Più bonifiche per salvare il territorio
Secondo l'associazione, il messaggio è molto chiaro e soprattutto semplice: meno emergenza, più prevenzione, cioè più programmazione. Chiarezza e semplicità, tuttavia, non vanno di pari passo con la pratica. Nel 2011 la proposta dell'Anbi prevedeva 2.519 interventi immediatamente cantierabili, per un importo di 5.728 milioni di euro; nel 2012 gli interventi sono diventati 2.943, per un importo complessivo di 6.812 milioni di euro. Un miliardo in più che pesa come un macigno sullo Stato. Eppure, in gran parte, ciò che viene proposto non è altro che manutenzione straordinaria di opere di canalizzazione delle acque e di scolo e di sistemazioni e regolazione idraulica nei territori in cui operano i Consorzi di bonifica, cioè proprio quegli strumenti operativi che già devono gestire acqua e territorio.

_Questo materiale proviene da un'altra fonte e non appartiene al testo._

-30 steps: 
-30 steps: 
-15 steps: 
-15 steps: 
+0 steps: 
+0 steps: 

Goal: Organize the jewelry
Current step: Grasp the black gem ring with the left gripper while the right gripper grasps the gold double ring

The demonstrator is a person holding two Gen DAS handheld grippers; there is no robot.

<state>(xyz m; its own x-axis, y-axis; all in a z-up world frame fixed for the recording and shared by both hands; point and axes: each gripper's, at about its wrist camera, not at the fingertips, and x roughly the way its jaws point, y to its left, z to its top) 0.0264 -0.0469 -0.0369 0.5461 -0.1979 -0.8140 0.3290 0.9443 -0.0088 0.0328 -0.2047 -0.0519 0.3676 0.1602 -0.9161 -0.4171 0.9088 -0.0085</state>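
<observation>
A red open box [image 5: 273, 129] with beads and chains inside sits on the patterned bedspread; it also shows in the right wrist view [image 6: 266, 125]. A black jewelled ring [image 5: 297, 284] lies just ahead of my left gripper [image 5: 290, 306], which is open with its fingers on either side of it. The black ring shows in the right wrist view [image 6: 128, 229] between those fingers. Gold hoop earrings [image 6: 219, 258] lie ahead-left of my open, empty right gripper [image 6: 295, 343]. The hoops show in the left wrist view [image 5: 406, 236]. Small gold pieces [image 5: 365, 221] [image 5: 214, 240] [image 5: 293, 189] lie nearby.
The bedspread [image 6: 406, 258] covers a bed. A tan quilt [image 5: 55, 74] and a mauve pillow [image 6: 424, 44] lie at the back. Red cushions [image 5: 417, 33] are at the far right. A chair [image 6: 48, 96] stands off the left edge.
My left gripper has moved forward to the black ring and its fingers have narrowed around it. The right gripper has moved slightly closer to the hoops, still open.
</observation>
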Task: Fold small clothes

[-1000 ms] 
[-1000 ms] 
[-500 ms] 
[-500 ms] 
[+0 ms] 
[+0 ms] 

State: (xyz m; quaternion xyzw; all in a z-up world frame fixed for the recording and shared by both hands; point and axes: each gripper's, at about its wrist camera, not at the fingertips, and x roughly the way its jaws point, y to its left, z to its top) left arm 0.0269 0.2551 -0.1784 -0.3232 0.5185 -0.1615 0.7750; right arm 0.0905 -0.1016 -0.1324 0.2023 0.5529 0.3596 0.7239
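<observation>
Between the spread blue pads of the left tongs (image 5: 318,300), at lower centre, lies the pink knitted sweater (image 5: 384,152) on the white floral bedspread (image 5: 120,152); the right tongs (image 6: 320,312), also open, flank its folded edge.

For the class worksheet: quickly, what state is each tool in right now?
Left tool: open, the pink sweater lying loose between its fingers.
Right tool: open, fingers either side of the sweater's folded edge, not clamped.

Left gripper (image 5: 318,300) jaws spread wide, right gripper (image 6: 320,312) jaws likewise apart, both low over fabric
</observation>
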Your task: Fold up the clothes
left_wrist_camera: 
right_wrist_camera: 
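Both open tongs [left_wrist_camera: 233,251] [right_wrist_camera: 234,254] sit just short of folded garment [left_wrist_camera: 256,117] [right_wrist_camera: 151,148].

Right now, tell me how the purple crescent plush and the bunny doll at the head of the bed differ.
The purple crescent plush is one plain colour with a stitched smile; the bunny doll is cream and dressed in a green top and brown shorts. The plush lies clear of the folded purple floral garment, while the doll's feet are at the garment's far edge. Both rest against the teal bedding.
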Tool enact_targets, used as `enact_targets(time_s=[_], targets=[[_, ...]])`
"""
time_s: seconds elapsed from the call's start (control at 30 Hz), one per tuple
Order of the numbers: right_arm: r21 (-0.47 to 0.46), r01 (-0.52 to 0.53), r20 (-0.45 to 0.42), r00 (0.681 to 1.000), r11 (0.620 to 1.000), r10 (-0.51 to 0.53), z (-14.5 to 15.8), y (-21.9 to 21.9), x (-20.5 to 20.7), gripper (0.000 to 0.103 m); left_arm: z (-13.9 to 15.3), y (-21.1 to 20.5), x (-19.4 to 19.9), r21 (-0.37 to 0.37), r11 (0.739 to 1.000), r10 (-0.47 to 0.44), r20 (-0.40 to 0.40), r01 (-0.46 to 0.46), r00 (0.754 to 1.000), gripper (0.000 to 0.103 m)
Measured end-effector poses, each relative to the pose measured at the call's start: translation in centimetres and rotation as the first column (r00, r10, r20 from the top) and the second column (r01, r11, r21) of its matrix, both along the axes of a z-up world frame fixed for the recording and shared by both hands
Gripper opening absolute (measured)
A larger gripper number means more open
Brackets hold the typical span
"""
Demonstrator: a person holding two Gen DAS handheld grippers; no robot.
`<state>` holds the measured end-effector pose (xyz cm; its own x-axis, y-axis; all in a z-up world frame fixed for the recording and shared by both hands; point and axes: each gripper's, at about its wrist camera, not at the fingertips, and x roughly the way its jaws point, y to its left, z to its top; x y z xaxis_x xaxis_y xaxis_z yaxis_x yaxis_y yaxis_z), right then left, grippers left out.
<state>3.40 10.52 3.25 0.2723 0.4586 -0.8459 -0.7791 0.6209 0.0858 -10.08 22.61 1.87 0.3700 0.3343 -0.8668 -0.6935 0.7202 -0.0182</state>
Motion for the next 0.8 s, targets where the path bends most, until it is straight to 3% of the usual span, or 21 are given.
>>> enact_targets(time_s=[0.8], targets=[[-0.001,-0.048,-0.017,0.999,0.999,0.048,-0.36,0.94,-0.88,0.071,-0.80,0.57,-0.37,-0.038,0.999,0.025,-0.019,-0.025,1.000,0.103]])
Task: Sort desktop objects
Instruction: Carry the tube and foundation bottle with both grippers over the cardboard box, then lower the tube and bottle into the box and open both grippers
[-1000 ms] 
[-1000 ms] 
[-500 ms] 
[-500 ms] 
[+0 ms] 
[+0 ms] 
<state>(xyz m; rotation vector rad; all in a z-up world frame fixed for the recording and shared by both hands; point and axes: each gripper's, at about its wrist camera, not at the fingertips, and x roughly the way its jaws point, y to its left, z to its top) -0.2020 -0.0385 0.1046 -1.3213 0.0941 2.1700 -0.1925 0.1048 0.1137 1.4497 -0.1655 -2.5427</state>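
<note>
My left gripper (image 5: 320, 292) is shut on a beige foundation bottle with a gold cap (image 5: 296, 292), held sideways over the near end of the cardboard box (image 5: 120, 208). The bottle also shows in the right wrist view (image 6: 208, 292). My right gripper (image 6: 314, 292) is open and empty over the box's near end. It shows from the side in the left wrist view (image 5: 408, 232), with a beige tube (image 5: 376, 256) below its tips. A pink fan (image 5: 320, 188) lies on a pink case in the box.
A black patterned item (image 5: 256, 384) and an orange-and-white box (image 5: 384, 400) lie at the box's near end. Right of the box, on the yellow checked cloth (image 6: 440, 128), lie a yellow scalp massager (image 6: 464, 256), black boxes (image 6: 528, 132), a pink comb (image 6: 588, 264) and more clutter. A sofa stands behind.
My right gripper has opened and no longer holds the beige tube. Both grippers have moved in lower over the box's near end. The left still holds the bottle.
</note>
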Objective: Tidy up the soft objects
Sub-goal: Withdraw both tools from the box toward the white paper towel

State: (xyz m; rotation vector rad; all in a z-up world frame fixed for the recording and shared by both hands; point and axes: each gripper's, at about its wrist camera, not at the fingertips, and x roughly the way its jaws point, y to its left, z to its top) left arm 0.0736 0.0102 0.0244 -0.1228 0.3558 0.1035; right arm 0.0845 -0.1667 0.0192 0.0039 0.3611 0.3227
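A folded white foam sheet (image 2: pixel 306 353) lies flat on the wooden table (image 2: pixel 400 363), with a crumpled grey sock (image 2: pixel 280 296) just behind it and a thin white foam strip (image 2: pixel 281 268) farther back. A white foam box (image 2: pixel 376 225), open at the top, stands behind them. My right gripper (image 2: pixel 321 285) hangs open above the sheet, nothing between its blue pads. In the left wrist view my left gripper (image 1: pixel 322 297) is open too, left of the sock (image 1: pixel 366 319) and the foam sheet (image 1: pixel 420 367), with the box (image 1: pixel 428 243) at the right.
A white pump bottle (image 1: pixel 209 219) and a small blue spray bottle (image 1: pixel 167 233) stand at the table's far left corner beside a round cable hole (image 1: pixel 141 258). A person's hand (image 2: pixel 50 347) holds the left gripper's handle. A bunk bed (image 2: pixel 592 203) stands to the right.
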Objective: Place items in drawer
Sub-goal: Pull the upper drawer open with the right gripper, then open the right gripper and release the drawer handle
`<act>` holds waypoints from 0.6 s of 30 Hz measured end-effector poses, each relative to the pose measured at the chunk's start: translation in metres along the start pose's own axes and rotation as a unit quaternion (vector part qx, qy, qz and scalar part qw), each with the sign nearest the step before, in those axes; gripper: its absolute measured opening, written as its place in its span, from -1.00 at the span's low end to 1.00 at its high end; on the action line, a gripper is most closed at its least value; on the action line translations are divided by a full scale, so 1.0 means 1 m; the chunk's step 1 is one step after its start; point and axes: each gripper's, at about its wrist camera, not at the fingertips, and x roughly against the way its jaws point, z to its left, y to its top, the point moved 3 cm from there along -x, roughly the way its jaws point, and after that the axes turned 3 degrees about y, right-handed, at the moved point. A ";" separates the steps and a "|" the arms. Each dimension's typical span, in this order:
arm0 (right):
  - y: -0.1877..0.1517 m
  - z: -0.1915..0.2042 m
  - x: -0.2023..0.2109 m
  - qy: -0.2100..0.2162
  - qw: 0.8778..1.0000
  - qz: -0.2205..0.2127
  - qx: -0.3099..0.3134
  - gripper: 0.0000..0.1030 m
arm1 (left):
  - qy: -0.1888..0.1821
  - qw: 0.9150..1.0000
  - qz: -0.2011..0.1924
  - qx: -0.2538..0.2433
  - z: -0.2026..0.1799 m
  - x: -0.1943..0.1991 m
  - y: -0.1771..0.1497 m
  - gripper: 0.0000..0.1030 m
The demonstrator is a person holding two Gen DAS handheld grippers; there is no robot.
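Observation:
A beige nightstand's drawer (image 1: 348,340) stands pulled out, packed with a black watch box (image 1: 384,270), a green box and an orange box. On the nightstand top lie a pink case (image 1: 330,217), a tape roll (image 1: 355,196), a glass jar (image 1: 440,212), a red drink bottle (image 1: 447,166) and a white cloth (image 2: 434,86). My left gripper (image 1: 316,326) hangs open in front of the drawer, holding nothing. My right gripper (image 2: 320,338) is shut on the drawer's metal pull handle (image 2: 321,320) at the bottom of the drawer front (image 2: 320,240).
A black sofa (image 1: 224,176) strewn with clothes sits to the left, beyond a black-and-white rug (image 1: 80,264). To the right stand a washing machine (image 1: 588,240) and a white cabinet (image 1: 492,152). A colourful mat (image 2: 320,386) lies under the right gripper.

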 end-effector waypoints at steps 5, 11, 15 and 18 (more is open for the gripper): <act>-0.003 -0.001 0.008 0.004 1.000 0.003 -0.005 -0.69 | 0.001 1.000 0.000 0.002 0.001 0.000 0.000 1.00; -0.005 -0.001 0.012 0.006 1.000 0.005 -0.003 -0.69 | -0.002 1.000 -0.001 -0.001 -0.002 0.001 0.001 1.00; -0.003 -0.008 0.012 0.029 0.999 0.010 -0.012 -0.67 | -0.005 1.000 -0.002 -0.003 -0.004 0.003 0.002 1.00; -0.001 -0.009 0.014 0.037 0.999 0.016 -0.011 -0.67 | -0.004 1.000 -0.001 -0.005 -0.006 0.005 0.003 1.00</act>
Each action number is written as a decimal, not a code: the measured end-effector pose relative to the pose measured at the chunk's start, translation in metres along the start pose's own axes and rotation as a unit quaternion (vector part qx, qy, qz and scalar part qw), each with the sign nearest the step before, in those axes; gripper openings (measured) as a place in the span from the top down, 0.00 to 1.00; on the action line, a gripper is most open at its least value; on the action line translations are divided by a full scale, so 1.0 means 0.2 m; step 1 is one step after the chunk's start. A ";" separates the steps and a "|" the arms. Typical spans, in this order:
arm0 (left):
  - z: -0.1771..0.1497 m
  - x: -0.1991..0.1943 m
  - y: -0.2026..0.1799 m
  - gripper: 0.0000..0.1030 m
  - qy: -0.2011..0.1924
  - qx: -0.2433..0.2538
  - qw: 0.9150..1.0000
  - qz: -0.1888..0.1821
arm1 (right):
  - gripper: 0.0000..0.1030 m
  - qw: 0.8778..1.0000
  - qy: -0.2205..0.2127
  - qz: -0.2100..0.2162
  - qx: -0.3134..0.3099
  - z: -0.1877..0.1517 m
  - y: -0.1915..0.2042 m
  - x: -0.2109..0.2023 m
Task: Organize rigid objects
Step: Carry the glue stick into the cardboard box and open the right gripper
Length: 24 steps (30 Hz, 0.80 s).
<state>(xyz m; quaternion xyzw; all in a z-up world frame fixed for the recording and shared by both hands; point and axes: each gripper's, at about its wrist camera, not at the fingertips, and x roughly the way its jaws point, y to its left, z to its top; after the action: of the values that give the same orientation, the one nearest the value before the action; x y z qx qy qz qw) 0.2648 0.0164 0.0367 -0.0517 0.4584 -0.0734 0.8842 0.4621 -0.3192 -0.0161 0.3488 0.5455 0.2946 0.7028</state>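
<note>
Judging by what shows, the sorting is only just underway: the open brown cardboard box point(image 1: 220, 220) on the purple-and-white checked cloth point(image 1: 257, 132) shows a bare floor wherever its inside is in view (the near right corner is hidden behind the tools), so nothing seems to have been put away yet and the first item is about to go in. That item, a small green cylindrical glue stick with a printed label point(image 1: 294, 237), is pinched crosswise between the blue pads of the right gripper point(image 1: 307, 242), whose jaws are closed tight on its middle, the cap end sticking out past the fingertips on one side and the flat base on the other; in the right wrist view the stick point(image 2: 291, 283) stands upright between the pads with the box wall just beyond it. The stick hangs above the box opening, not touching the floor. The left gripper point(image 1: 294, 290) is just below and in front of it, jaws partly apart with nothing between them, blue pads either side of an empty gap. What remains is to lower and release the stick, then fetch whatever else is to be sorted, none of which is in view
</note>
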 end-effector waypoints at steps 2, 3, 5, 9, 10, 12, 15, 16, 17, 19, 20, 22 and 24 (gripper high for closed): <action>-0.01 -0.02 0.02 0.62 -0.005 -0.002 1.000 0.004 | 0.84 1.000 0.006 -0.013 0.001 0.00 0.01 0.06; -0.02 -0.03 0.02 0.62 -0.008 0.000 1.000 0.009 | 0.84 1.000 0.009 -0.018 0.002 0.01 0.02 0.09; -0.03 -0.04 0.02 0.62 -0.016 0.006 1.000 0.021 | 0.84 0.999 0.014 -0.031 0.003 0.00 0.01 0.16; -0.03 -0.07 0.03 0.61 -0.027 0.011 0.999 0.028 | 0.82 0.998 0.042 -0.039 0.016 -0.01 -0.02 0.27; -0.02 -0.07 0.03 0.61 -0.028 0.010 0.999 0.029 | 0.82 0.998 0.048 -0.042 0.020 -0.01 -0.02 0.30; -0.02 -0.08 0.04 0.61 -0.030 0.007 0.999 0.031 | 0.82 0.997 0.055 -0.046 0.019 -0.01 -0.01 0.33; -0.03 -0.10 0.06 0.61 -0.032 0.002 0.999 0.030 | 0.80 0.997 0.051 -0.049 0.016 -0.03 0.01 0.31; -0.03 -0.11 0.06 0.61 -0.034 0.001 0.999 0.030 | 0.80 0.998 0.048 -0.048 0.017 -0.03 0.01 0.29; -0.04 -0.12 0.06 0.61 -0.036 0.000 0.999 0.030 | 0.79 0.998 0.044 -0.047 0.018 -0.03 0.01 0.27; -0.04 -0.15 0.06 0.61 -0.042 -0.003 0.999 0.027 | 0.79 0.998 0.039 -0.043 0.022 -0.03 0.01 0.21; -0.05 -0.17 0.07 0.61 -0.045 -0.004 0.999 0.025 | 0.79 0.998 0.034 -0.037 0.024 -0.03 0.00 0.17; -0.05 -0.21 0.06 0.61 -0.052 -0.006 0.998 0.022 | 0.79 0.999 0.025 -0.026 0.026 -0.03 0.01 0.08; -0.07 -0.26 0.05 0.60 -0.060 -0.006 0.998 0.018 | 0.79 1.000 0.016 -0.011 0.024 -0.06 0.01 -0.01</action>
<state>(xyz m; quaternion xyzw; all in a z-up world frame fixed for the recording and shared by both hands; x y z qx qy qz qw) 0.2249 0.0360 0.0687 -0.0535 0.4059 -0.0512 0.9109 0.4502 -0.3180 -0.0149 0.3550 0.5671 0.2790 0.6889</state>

Certo, di fronte alla necessità di effettuare grandi lavori, occorre anche avere grandi risorse finanziarie che oggi non ci sono. Ma occorre anche possedere la capacità strategica per mettere a confronto i danni provocati dalla mala gestione dell'acqua, con quanto deve essere speso per evitarli. Solo in due anni, l'Italia ha sopportato danni idrogeologici per due miliardi nel 2011 e per altri tre nell'anno precedente.
La conclusione del ragionamento di Anbi è poi quasi scontata, ma drammaticamente ignorata. «La tutela e il risanamento idrogeologico del territorio - dicono i consorzi - devono costituire priorità strategiche per garantire, al Paese, le condizioni territoriali indispensabili per la ripresa della crescita economica». Un concetto chiaro, avvalorato anche dal fatto che ogni milione di euro, investito in manutenzione del territorio, genera sette nuovi posti di lavoro; se il piano di Anbi fosse applicato per davvero, verrebbero creati circa 47mila posti di lavoro nuovi. Non male in tempi di crisi.